== Exercise details ==
Nothing but the lines from the first line of the material below through the line that holds "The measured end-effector" should be set down, exactly and with pictures left out.

+++

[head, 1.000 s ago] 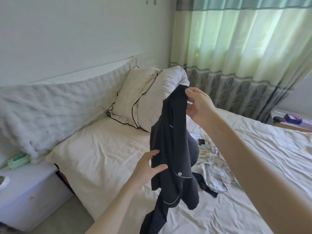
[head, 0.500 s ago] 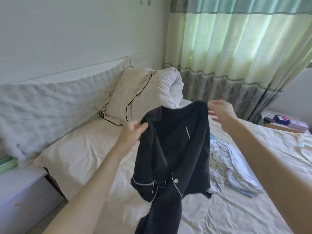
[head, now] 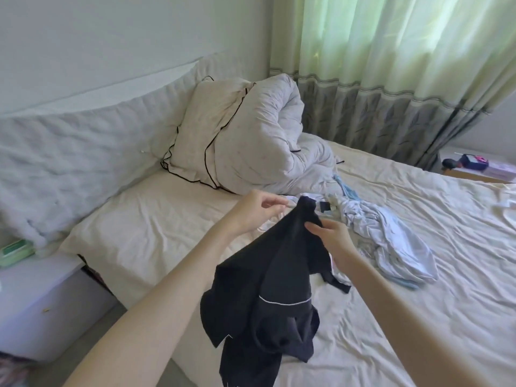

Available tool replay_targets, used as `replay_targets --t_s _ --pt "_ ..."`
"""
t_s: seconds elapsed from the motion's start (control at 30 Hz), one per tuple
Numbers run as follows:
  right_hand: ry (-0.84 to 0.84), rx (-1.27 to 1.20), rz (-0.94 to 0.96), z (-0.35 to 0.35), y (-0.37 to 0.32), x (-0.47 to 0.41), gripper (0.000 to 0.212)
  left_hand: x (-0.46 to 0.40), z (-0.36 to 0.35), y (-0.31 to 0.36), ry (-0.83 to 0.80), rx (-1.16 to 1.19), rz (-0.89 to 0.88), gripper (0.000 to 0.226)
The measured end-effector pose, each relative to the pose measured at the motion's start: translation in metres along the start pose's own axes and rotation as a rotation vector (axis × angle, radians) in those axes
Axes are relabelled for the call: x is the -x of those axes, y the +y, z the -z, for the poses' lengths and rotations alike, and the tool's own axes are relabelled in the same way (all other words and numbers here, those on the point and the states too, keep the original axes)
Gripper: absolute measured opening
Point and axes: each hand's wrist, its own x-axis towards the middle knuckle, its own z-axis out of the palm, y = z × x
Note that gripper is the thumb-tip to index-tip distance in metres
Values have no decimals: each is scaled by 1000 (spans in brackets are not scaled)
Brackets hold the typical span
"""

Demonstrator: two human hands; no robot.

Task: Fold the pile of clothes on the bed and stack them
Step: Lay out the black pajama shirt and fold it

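dark pyjama top (head: pixel 268 297), white piping, held up over the near-left part of the bed (head: pixel 418 317); bunched, long axis running from its top point near the pillow end down toward the near edge, lower half hanging crumpled. right hand (head: pixel 333 241) grips the cloth just below the top point, fingers curled into it. left hand (head: pixel 255 212) sits just left of that point, fingers loosely bent; whether it pinches fabric cannot be told. judgement: next move needs the garment spread flat, so the left hand must find the other shoulder. remaining pale blue clothes (head: pixel 391 241) lie right of the hands, mid-bed. no readable labels or writing.
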Motion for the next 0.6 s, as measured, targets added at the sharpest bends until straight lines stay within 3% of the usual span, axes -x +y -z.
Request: replay_targets --t_s 0.1,0.2,0.27,0.33,0.43,0.6 --pt "214 108 -250 39 51 -17 16 12 -14 -53 -23 -41 140 25" --pt "234 362 -372 53 99 -25 15 31 -35 -118 -67 -50 347 25" --pt "136 534 -349 41 125 -29 35 46 -50 -157 -98 -44 466 24" --pt "-30 703 -285 16 142 -30 41 62 -65 -192 -123 -31 584 25" --pt "-274 873 -136 -31 172 -32 43 83 -93 -241 -100 15 727 29" --pt "-602 1111 277 -120 228 -37 37 107 -158 -323 10 122 952 40"
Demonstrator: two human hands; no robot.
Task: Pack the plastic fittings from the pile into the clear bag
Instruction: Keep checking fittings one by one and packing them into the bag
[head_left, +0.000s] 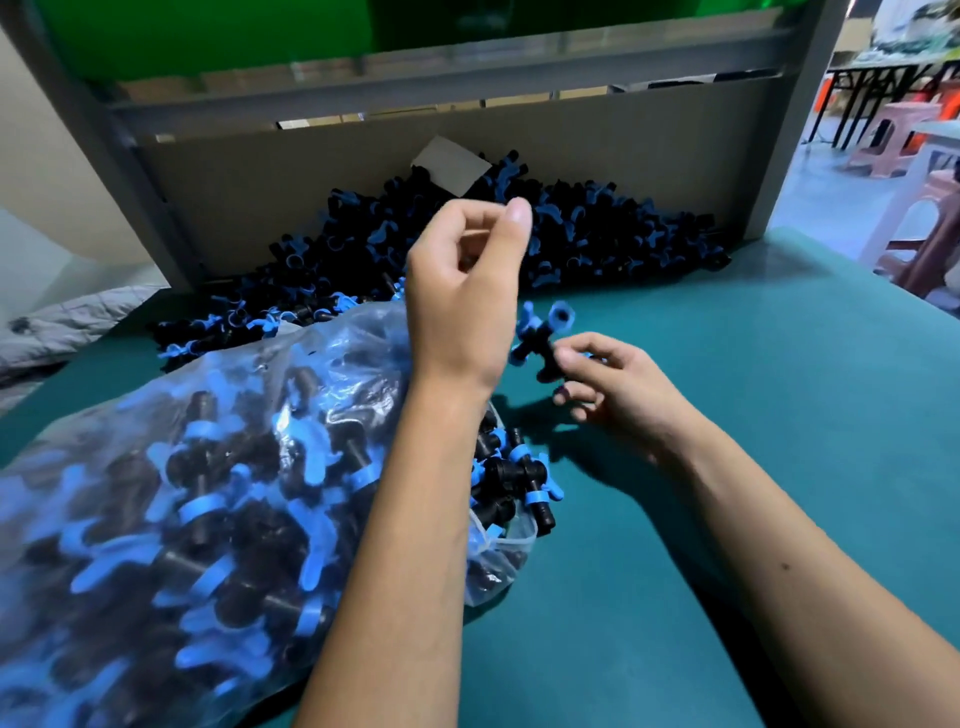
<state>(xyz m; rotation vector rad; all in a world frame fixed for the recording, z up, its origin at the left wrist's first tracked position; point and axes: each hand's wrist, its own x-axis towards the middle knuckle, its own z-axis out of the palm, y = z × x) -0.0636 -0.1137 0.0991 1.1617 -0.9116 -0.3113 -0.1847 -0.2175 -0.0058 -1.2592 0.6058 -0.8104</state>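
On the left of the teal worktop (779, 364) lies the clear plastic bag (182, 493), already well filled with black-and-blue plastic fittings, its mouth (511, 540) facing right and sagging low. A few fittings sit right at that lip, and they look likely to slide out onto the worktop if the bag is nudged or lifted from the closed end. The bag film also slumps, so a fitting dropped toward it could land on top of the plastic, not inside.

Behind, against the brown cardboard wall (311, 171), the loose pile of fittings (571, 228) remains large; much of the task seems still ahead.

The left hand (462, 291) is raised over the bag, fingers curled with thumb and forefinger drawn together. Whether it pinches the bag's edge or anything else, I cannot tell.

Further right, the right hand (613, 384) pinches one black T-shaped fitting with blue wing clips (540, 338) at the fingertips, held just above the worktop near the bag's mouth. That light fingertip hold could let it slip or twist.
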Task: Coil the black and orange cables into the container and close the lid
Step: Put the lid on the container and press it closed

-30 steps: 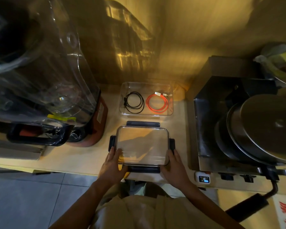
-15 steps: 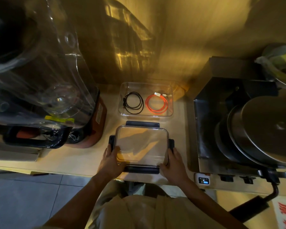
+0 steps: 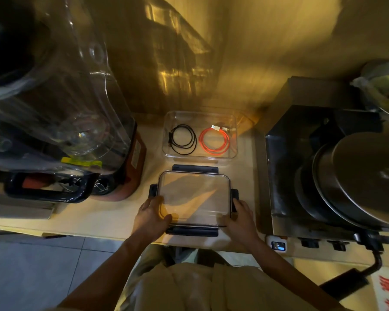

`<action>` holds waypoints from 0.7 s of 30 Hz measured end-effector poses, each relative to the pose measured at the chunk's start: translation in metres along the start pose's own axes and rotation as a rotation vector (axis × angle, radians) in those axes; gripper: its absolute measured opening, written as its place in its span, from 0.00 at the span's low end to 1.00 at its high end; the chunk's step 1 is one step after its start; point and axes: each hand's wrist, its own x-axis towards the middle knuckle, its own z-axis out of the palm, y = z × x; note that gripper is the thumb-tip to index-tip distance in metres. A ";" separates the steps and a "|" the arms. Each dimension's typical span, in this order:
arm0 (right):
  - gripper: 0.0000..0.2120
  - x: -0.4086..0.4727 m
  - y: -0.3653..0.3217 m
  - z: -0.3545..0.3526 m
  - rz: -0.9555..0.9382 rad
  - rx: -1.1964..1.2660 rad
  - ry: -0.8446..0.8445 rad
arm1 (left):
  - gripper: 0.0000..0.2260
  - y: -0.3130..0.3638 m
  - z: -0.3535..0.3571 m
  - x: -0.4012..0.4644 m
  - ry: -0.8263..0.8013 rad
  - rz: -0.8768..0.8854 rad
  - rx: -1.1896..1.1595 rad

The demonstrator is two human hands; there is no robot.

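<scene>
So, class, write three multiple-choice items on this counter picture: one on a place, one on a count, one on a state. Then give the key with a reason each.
1. Where does the coiled orange cable lie?
A. On the counter beside the clear lid
B. In the clear rectangular container, right of the coiled black cable
C. Under the steel pot

2. How many cables are in the container?
A. One
B. Two
C. Three

3. What state is the clear lid with dark clips in?
A. Clipped onto the container
B. Off the container, near the counter's front edge, held by the left hand and right hand
C. Leaning on the wall

Key: 1 B, both coils lie side by side inside; 2 B, one black, one orange; 3 B, the container stands open behind it.
</scene>
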 end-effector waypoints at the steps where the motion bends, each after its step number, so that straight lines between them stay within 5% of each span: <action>1: 0.30 0.001 0.000 0.000 0.002 0.005 -0.001 | 0.28 0.001 0.000 -0.001 0.005 -0.001 -0.001; 21: 0.21 0.007 -0.006 -0.004 0.140 0.233 -0.014 | 0.29 -0.002 -0.003 0.000 0.000 0.003 0.018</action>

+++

== Answer space ==
[head, 1.000 s ago] 
[head, 0.500 s ago] 
[head, now] 

Available tool replay_targets, used as `replay_targets --t_s _ --pt "_ ..."`
"""
t_s: seconds elapsed from the motion's start (control at 30 Hz), one per tuple
Numbers run as follows:
  right_hand: ry (-0.84 to 0.84), rx (-1.27 to 1.20), rz (-0.94 to 0.96), z (-0.35 to 0.35), y (-0.37 to 0.32), x (-0.47 to 0.41), gripper (0.000 to 0.212)
  left_hand: x (-0.46 to 0.40), z (-0.36 to 0.35), y (-0.31 to 0.36), ry (-0.83 to 0.80), rx (-1.16 to 1.19), rz (-0.89 to 0.88), gripper (0.000 to 0.226)
The measured end-effector pose, each relative to the pose measured at the motion's start: translation in metres along the start pose's own axes and rotation as a rotation vector (axis × angle, radians) in those axes

Nothing further is needed for this exercise.